DeAndre wanders off, but he’s done his damage. Fran is all the way down from the summit, and not even the radio’s offer of some sexual healing from Marvin Gaye can bring her back. She’s out of the car and back into the mix before Scoogie comes back around and drives the Pontiac away to work.

That night, she parties in the basement until well after midnight, but never gets to the heights. In the morning, DeAndre has to peel her from the sofa in the front room of the apartment, then keep her going through the motions until they roll through the doors of the downtown courthouse, their progress slowed by the line at the metal detector.

“Dre,” she asks him, “you got your toothbrush?”

Corner wisdom tells even the youngest kids to go to court with a clean toothbrush, because you might not come home and something better than a common toothbrush is hard to come by at Hickey or the Village. DeAndre shakes his head, playing it off. Still, Fran can tell that no matter how hard he fronts, his stomach is churning.
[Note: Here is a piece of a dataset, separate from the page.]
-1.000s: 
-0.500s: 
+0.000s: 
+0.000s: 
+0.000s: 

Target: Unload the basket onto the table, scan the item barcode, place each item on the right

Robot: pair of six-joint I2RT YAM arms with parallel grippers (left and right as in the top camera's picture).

He’s facing a juvenile master for the first time.

“You might gonna need it.”

“Then I deal with that too.”

“Oh, you big-time now,” says Fran, smirking. “You a man.”

“I can jail.”

Fran’s door-knocker earrings make the metal detector bleat angrily. DeAndre slips through unmolested and waits, uncomfortable, while his mother drops her adornments in the sheriff deputy’s wicker basket and walks through again, this time passing muster.

“We in Master Sampson,” says DeAndre as she joins him.

They find the master’s chambers, but a matronly clerk, who barely looks up when the door opens, tells DeAndre to go to the other end of the courthouse and find his name on the docket sheets. He does so, then walks all the way back down the corridor.

“My name is up there for Master Sampson.”

The woman nods.

“What do I do?”

“Go back there and wait for your name to be called.”

“Damn,” says Fran, looking at the early morning congestion on the juvenile floor. “Look at what you got me into.”

They find a bench and sit. DeAndre grunts, then buries his chin on his chest. Fran unzips the front of her sweatshirt, leans her head against her son’s shoulder and tries to sleep amid the comings and goings, her siesta interrupted by the calls of the juvenile division lawyers.

“Wagstaff … Antoine Wagstaff.”

“Emmanuel Barnes. Is Emmanuel Barnes here?”

“Carter, Jerome … I need the mother of Jerome Carter.”

“Last call … Antoine Wagstaff.”

Fran yawns, stretches, then opens her eyes long enough to absorb the scene. There are a dozen wooden benches in the juvenile docket room, but those are jammed with waiting bodies and the overflow is out on a dozen other hallway pews, a sullen congregation extending in both directions around the rectangular courthouse hallway. Mothers and sons, all but a handful of them black, all waiting out their morning on the government clock, empty and listless, using up as little of their energy as can be managed under the circumstances. There is no shame to these crowded benches anymore, no sense of regret for choices made or roads not taken. For these families, time spent on the juvenile pews is as assured as time spent on those warped plastic chairs up at the social service field office on Ashburton, or in that modular waiting room at the school disciplinary office on North Avenue, or maybe on those chrome-legged boxes down at the University Hospital clinic.